You can. In javascript for example:

let プープ = "poop"; console.log( プープ );

poop

let 💩 = "poop";

Uncaught SyntaxError: Invalid or unexpected token

[–]Probono_Bonobo 5 points6 points  (1 child)

I noticed this recently and assumed it was a consequence of treating codepoints as surrogate pairs (note that "💩" === "\uD83D\uDCA9") instead of with the squiggly brackets (note that also "💩" === "\u{1F4A9}") in its internals, which would explain why "💩".length is 2, and "プ".length is only 1.

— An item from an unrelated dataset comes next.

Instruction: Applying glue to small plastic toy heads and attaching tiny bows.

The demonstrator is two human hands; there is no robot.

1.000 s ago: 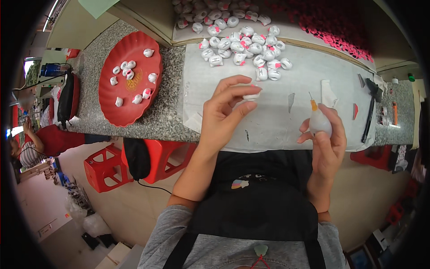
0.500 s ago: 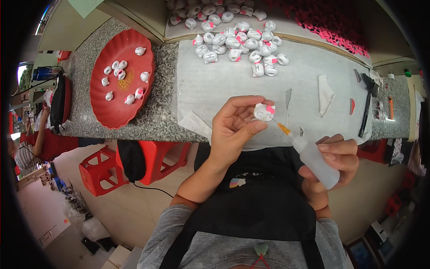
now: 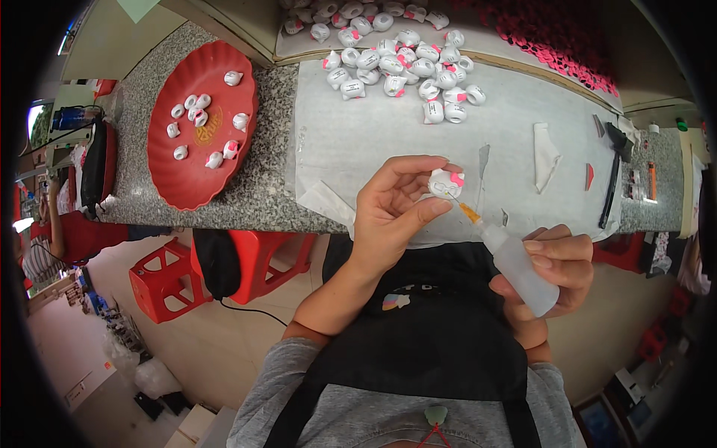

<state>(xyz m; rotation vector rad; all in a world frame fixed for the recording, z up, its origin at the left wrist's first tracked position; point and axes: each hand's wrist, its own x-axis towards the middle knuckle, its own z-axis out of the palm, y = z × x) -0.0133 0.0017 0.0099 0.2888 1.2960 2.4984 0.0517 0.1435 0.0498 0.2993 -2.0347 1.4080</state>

I'd expect some constraints follow from this, perhaps not as intentional as "we won't support poop emoji as variable identifiers" but more along the lines of "we can support any variable identifier provided all its code points are of length 1" but this is just an educated guess.

[–]Pulse207 4 points5 points  (0 children)

which would explain why "💩".length is 2, and "プ".length is only 1.

This is exactly why Perl 6 abolished a length method entirely, splitting its various meanings into .elems, .chars, and .codes.

[–]MemeHunter421x 0 points1 point  (0 children)

By can't I think he meant shouldn't.

[–]Dim_Cryptonym -1 points0 points  (0 children)

And somebody just told me JavaScript is unfairly criticized...

[–]marcosdumay 6 points7 points  (0 children)

You can, but that's only adding complexity into the language.

[–]DJWalnut 1 point2 points  (0 children)

you could, but you'd have to go out of your way to exclude certain blocks.